• Anesthesia and analgesia · Oct 2004

    Randomized Controlled Trial Comparative Study Clinical Trial

    Large-dose intrathecal sufentanil prevents the hormonal stress response during major abdominal surgery: a comparison with intravenous sufentanil in a prospective randomized trial.

    • Paul J Borgdorff, Traian I Ionescu, Peter L Houweling, and Johannes T A Knape.
    • Department of Anaesthesiology, Diakonessenhuis Hospital, Utrecht, The Netherlands. pborgdorff@diakhuis.nl
    • Anesth. Analg. 2004 Oct 1;99(4):1114-20, table of contents.

    AbstractWe studied the effect of large-dose intrathecal sufentanil (ITS) for major abdominal surgery on the hormonal stress response. Forty patients were randomly allocated to receive either IV sufentanil (IVS) or 150 microg of ITS as part of general anesthesia.
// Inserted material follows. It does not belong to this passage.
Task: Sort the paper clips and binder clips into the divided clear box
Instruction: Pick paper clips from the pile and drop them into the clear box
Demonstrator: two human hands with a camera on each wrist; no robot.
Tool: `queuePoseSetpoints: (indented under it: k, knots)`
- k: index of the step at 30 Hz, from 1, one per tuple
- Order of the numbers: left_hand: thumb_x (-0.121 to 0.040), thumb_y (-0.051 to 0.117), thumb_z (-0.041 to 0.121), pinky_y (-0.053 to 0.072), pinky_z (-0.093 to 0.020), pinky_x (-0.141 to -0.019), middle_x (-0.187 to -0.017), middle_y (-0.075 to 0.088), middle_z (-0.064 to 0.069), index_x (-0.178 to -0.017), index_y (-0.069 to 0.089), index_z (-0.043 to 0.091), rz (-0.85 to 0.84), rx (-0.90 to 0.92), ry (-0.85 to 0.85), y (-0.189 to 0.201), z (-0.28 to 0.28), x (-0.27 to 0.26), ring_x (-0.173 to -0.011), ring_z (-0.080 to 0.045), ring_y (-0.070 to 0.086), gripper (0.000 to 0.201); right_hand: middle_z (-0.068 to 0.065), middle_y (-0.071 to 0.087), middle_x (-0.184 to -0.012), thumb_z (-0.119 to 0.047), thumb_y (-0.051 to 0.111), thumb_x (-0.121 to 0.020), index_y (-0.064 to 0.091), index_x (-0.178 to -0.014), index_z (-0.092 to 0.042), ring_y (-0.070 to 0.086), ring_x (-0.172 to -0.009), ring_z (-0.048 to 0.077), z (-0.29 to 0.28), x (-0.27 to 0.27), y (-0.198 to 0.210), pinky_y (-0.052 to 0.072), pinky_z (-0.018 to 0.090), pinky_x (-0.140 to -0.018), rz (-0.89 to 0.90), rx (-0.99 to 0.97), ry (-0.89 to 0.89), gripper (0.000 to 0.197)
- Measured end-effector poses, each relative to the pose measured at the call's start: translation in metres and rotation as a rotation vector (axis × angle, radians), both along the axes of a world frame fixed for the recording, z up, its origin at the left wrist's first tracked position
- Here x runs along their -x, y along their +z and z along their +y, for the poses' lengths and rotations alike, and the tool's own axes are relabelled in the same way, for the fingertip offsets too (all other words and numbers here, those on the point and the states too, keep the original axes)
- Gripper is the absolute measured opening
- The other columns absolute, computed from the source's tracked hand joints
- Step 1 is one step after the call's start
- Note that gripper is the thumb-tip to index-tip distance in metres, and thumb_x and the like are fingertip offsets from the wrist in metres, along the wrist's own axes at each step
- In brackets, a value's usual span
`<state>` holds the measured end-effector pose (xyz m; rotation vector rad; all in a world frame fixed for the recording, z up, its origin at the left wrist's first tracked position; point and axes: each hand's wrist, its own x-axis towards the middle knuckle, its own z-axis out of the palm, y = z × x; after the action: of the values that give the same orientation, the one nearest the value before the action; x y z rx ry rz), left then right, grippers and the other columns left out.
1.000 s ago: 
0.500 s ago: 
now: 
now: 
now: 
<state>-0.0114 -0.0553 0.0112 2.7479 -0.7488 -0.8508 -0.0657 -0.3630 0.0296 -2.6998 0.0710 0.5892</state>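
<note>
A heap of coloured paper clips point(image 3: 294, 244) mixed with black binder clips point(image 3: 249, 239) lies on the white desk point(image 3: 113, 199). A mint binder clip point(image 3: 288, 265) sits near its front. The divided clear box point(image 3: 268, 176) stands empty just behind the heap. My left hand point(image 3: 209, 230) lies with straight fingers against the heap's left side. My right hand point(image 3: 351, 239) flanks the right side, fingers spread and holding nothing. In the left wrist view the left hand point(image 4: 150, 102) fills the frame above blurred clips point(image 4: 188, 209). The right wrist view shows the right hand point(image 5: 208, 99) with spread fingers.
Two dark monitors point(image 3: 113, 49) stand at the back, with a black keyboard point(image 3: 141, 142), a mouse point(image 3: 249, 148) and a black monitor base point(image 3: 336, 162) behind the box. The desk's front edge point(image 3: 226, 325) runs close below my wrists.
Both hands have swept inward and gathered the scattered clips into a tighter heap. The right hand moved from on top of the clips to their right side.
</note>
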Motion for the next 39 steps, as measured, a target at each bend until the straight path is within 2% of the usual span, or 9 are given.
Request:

In the IVS group, adrenocorticotropic hormone (ACTH) and cortisol concentrations were larger than baseline and the ITS group, 60 min after incision and at skin closure. Plasma concentrations of cortisol and ACTH were not different from baseline in the ITS group during surgery. Six hours after skin closure, cortisol concentrations were larger than baseline in both groups. Twenty-four and 48 h after skin closure, ACTH and cortisol values were similar between groups. Norepinephrine concentrations increased after surgery in both groups. Blood glucose levels increased in both groups during and after surgery. Pain scores and morphine consumption during the first 48 h after surgery were lower in the ITS group. The data show that large-dose ITS prevents the intraoperative hormonal stress response in comparison with balanced anesthesia. We speculate that this is due to the highly specific binding of sufentanil to spinal and supraspinal receptors. This technique improves postoperative analgesia when compared with balanced anesthesia.